> What the task requires:
Word for word, give the data again without its pictures.

=== Provided entries ===

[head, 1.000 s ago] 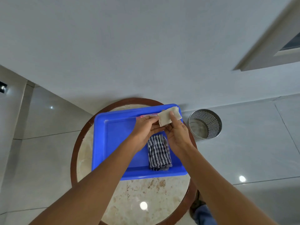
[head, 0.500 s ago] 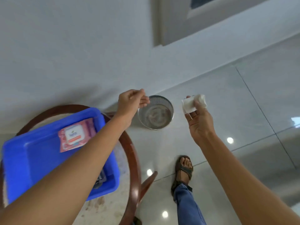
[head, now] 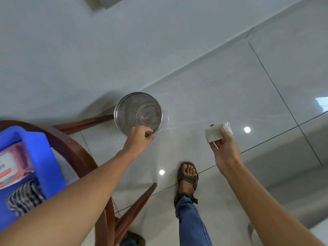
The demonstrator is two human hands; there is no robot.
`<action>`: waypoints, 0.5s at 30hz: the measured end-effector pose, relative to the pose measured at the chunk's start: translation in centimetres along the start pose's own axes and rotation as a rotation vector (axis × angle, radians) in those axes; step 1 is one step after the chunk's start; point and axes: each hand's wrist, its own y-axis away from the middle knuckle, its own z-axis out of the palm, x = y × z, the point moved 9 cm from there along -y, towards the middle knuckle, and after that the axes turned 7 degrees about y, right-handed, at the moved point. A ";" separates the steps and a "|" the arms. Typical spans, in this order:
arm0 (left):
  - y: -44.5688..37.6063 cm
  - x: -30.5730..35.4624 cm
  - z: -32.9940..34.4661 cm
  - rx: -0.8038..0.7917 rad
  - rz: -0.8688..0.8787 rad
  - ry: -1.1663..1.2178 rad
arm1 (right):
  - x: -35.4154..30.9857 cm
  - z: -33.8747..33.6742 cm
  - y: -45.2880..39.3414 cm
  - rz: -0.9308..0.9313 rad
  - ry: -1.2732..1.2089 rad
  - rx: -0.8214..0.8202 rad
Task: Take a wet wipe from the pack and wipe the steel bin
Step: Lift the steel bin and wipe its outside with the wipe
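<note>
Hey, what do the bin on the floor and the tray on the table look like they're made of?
The bin looks like shiny steel: silvery, reflective base, finely perforated wall. The tray looks like moulded plastic: uniform bright blue, smooth rounded rim, slight gloss.

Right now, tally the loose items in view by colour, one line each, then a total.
Blue: 1, the blue plastic tray
Pink: 1, the pink wet-wipe pack
Silver: 1, the perforated steel bin
White: 1, the folded white wet wipe
Black-and-white: 1, the checked cloth
Total: 5
</note>
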 end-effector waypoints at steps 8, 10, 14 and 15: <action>-0.1 0.3 1.1 0.024 0.130 -0.251 | 1.8 1.0 -2.4 0.020 -0.027 0.030; -0.3 1.3 -0.2 0.089 0.170 -0.238 | 2.1 1.4 -2.1 0.005 0.015 0.057; -1.7 3.0 -5.5 0.243 0.132 -0.083 | 1.6 2.3 -0.7 -0.079 0.161 0.146; -1.9 3.2 -6.8 0.258 0.103 -0.036 | 1.3 2.7 -0.1 -0.108 0.200 0.164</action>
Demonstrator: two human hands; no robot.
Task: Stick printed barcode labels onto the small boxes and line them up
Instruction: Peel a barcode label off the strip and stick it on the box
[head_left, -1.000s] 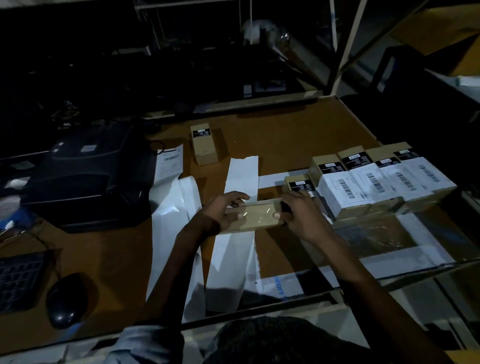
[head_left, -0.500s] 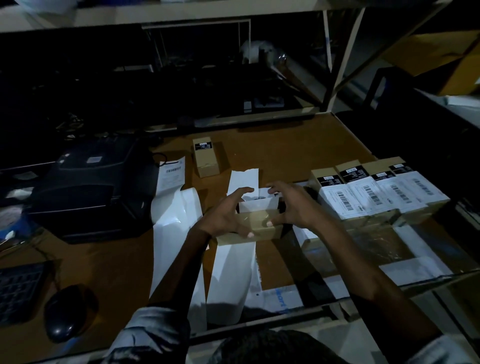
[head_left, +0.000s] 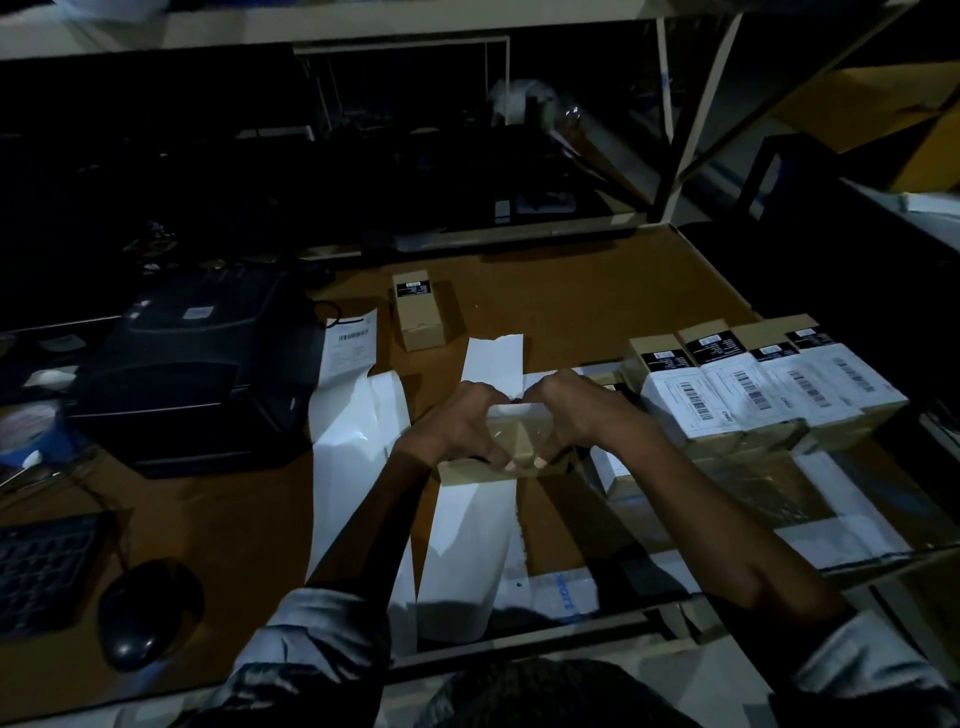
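Observation:
Both hands hold one small brown box (head_left: 511, 441) over the middle of the table. My left hand (head_left: 457, 423) grips its left side and my right hand (head_left: 576, 413) its right side, thumbs on the near edge. A white label (head_left: 511, 413) lies across the box's far top, between my fingers. On the right stands a row of several labelled boxes (head_left: 753, 384), white barcode labels facing up. One more labelled box (head_left: 618, 473) lies low beside my right wrist. A single brown box (head_left: 418, 317) stands apart at the back.
White strips of label backing paper (head_left: 358, 452) lie across the brown table (head_left: 597, 306). A black label printer (head_left: 197, 364) sits at the left with a printed label (head_left: 350, 348) coming out. A mouse (head_left: 145, 613) and keyboard (head_left: 41, 571) are at the near left. Shelf posts rise behind.
The box in my hands was turned and lifted slightly. A white label now lies on its far top, and both hands have closed in around it. The view tilted upward.

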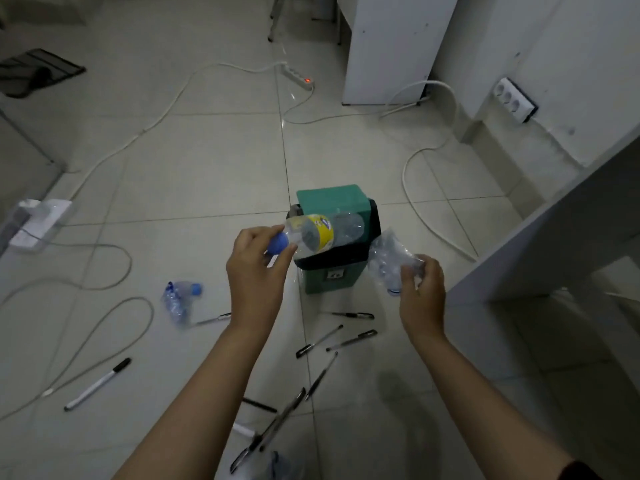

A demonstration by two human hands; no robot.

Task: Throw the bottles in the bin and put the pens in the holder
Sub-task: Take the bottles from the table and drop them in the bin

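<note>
A green bin (329,277) with a black liner and raised lid stands on the tiled floor in the middle. My left hand (258,271) grips a clear bottle with a yellow label (318,232) by its blue cap end, and the bottle lies sideways over the bin's opening. My right hand (420,289) holds a crushed clear bottle (389,256) just right of the bin. Another crushed bottle with a blue cap (180,299) lies on the floor to the left. Several pens (332,341) are scattered on the floor below the bin. A white marker (98,384) lies at lower left.
White cables (114,150) loop across the floor. A power strip (298,77) with a red light lies farther off. A white table edge (554,230) juts in at the right. A white cabinet (391,46) and wall sockets (512,98) are behind.
</note>
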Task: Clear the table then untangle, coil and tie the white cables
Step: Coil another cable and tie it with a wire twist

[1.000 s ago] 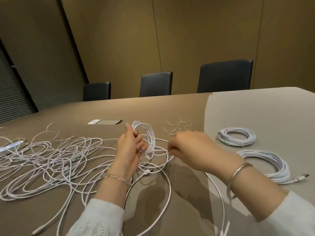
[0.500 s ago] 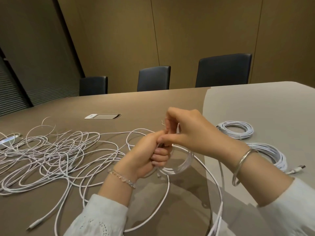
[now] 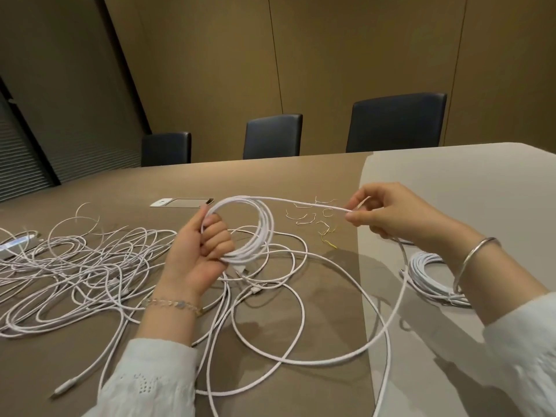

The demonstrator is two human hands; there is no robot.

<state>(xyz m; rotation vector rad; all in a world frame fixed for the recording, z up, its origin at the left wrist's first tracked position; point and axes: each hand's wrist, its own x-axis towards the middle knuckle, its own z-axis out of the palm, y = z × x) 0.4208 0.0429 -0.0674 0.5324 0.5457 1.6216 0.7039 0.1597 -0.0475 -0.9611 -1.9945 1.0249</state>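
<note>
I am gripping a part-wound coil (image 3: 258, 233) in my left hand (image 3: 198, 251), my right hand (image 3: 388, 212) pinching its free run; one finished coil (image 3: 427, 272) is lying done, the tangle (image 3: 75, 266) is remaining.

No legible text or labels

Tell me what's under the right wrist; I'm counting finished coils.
One finished white coil lies on the table under the right hand's wrist. Anything farther behind the hand is covered.

White cables (image 3: 90, 266), brown table (image 3: 270, 182), black chairs (image 3: 397, 121).
</note>
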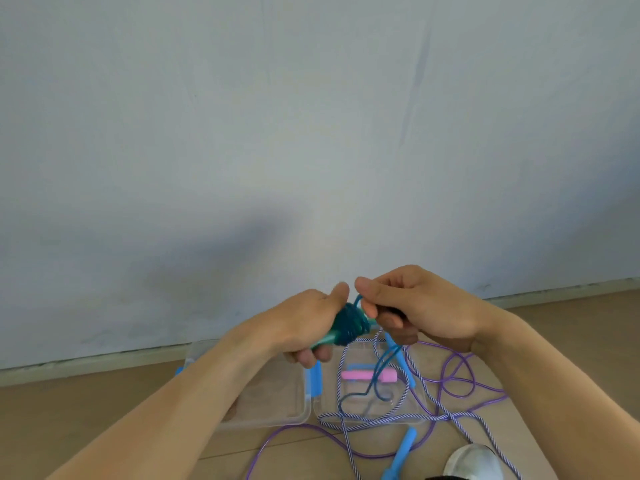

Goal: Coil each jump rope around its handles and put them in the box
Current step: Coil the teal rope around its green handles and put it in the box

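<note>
My left hand (313,322) is wrapped around the teal handles (332,336) with a fat bundle of teal rope (349,323) already wound on them, thumb up on top of the coil. My right hand (415,306) sits just beside it, thumb and forefinger pinching the loose teal strand where it leaves the coil; the other fingers are curled in. Both hands are held up in front of the wall (311,116), above the floor (69,410).

The free teal tail (375,379) drops from under my right hand down into the clear box (277,403), which lies on the floor straight below my hands. There's a second clear tray part right of the first (lid or another compartment, can't tell). A pink handle (369,375) lies in it, under my right hand.

A purple rope (460,375) loops on the floor below and right of my right hand. A blue-white braided rope (398,415) crosses it and the box edge. Its blue handle (401,452) is lower down, near a white shoe (474,460).
</note>
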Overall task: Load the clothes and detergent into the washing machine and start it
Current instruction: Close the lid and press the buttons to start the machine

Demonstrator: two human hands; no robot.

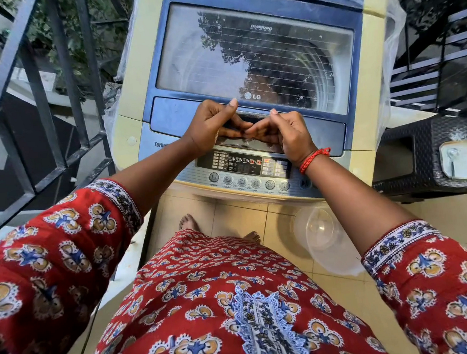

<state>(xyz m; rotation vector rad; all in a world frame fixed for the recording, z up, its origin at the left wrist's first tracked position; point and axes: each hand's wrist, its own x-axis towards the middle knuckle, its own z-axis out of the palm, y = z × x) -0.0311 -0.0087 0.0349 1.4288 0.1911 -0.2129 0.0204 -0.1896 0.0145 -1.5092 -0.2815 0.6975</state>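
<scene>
right now i see my left hand (210, 127) and right hand (285, 134) side by side, fingers curled under the front handle of the washing machine (360, 84) lid (243, 53), which lies flat just beyond both hands; control panel (243, 170) sits beneath my wrists.

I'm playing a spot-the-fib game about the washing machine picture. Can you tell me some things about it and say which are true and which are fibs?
1. The lid is closed. True.
2. Both hands are at the lid handle. True: left hand, right hand.
3. The red thread is on the left wrist. False: on the right wrist.
4. A clear plastic tub lies on the floor. True.
5. One hand is pressing a button. False: the control panel is untouched.
</scene>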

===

> Result of the exercise:
[head, 1.000 s ago] 
[head, 0.500 s ago] 
[head, now] 
The demonstrator is two human hands; there is no robot.
`<action>`: waypoints, 0.5s at 30hz: the measured end-effector pose, relative to the pose measured at the chunk's start: translation in centimetres along the start pose's own axes and rotation as a rotation vector (axis × angle, radians) in those axes; step 1 is one step after the chunk's start; point and axes: each hand's wrist, its own y-axis away from the middle knuckle, its own z-axis out of the palm, x = y × z, the point moved 9 cm from there along -y, towards the middle knuckle, and after that the axes turned 7 degrees about y, right-handed, at the moved point. A ";" separates the steps and a "|" the arms. Typical spans, in this order:
arm0 (left):
  - y: -44.5688..37.6063 cm
  - x: -30.5730..35.4624 cm
  - z: -32.9940..34.4661 cm
  - rx: -0.8038..0.7917 rad
  - rz: -0.8688..0.8787 rad
  - ry: -1.1663..1.2178 rad
arm1 (right):
  - x: -35.4154..30.9857 cm
  - z: -33.8747..33.6742 cm
  - y: -45.2880..39.3414 cm
  - rz: -0.9308..0.9313 rad
  - ry: -1.2732..1.2089 rad
  - rx: -0.8214..0.8202 rad
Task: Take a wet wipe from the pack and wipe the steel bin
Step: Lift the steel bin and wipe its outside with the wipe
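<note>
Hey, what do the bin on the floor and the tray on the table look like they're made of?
The bin looks like shiny steel: silvery, reflective base, finely perforated wall. The tray looks like moulded plastic: uniform bright blue, smooth rounded rim, slight gloss.

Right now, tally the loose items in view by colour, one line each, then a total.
Blue: 1, the blue plastic tray
Pink: 1, the pink wet-wipe pack
Silver: 1, the perforated steel bin
White: 1, the folded white wet wipe
Black-and-white: 1, the checked cloth
Total: 5
</note>
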 end-effector waypoints at steps 8, 10, 14 and 15: <action>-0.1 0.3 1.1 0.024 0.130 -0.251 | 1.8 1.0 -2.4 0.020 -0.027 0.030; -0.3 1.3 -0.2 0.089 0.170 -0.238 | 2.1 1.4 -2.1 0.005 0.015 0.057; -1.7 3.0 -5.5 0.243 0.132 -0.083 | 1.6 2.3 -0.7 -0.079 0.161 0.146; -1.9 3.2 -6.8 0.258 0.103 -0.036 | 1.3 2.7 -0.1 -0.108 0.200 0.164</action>
Demonstrator: two human hands; no robot.
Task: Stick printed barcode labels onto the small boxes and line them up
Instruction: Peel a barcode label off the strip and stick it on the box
[head_left, -1.000s] 
[head_left, -0.500s] 
[head_left, +0.000s] 
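Observation:
Both hands hold one small brown box (head_left: 511, 441) over the middle of the table. My left hand (head_left: 457, 423) grips its left side and my right hand (head_left: 576, 413) its right side, thumbs on the near edge. A white label (head_left: 511, 413) lies across the box's far top, between my fingers. On the right stands a row of several labelled boxes (head_left: 753, 384), white barcode labels facing up. One more labelled box (head_left: 618, 473) lies low beside my right wrist. A single brown box (head_left: 418, 317) stands apart at the back.
White strips of label backing paper (head_left: 358, 452) lie across the brown table (head_left: 597, 306). A black label printer (head_left: 197, 364) sits at the left with a printed label (head_left: 350, 348) coming out. A mouse (head_left: 145, 613) and keyboard (head_left: 41, 571) are at the near left. Shelf posts rise behind.
The box in my hands was turned and lifted slightly. A white label now lies on its far top, and both hands have closed in around it. The view tilted upward.
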

A demonstration by two human hands; no robot.

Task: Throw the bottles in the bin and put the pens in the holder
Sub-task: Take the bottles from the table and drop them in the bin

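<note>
A green bin (329,277) with a black liner and raised lid stands on the tiled floor in the middle. My left hand (258,271) grips a clear bottle with a yellow label (318,232) by its blue cap end, and the bottle lies sideways over the bin's opening. My right hand (420,289) holds a crushed clear bottle (389,256) just right of the bin. Another crushed bottle with a blue cap (180,299) lies on the floor to the left. Several pens (332,341) are scattered on the floor below the bin. A white marker (98,384) lies at lower left.
White cables (114,150) loop across the floor. A power strip (298,77) with a red light lies farther off. A white table edge (554,230) juts in at the right. A white cabinet (391,46) and wall sockets (512,98) are behind.
</note>
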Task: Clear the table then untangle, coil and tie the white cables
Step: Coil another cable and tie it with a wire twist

[1.000 s ago] 
[0.500 s ago] 
[now] 

The demonstrator is two human hands; there is no robot.

<state>(xyz m; rotation vector rad; all in a world frame fixed for the recording, z up, its origin at the left wrist's first tracked position; point and axes: each hand's wrist, its own x-axis towards the middle knuckle, its own z-axis out of the palm, y = z × x) 0.4208 0.0429 -0.0674 0.5324 0.5457 1.6216 0.7039 0.1597 -0.0475 -0.9611 -1.9945 1.0249</state>
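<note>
I am gripping a part-wound coil (image 3: 258, 233) in my left hand (image 3: 198, 251), my right hand (image 3: 388, 212) pinching its free run; one finished coil (image 3: 427, 272) is lying done, the tangle (image 3: 75, 266) is remaining.

No legible text or labels

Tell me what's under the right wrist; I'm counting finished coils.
One finished white coil lies on the table under the right hand's wrist. Anything farther behind the hand is covered.

White cables (image 3: 90, 266), brown table (image 3: 270, 182), black chairs (image 3: 397, 121).
</note>
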
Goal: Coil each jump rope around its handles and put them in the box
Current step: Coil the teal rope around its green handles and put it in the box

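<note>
My left hand (313,322) is wrapped around the teal handles (332,336) with a fat bundle of teal rope (349,323) already wound on them, thumb up on top of the coil. My right hand (415,306) sits just beside it, thumb and forefinger pinching the loose teal strand where it leaves the coil; the other fingers are curled in. Both hands are held up in front of the wall (311,116), above the floor (69,410).

The free teal tail (375,379) drops from under my right hand down into the clear box (277,403), which lies on the floor straight below my hands. There's a second clear tray part right of the first (lid or another compartment, can't tell). A pink handle (369,375) lies in it, under my right hand.

A purple rope (460,375) loops on the floor below and right of my right hand. A blue-white braided rope (398,415) crosses it and the box edge. Its blue handle (401,452) is lower down, near a white shoe (474,460).
</note>
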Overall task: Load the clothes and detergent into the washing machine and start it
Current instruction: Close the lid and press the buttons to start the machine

Demonstrator: two human hands; no robot.


<state>(xyz m; rotation vector rad; all in a world frame fixed for the recording, z up, its origin at the left wrist's first tracked position; point and axes: each hand's wrist, its own x-axis towards the middle knuckle, its own z-axis out of the palm, y = z × x) -0.0311 -0.0087 0.0349 1.4288 0.1911 -0.2129 0.0204 -0.1896 0.0145 -1.5092 -0.2815 0.6975</state>
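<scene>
right now i see my left hand (210, 127) and right hand (285, 134) side by side, fingers curled under the front handle of the washing machine (360, 84) lid (243, 53), which lies flat just beyond both hands; control panel (243, 170) sits beneath my wrists.

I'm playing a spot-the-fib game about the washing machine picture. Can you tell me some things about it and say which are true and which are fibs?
1. The lid is closed. True.
2. Both hands are at the lid handle. True: left hand, right hand.
3. The red thread is on the left wrist. False: on the right wrist.
4. A clear plastic tub lies on the floor. True.
5. One hand is pressing a button. False: the control panel is untouched.
</scene>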

The exercise is done now.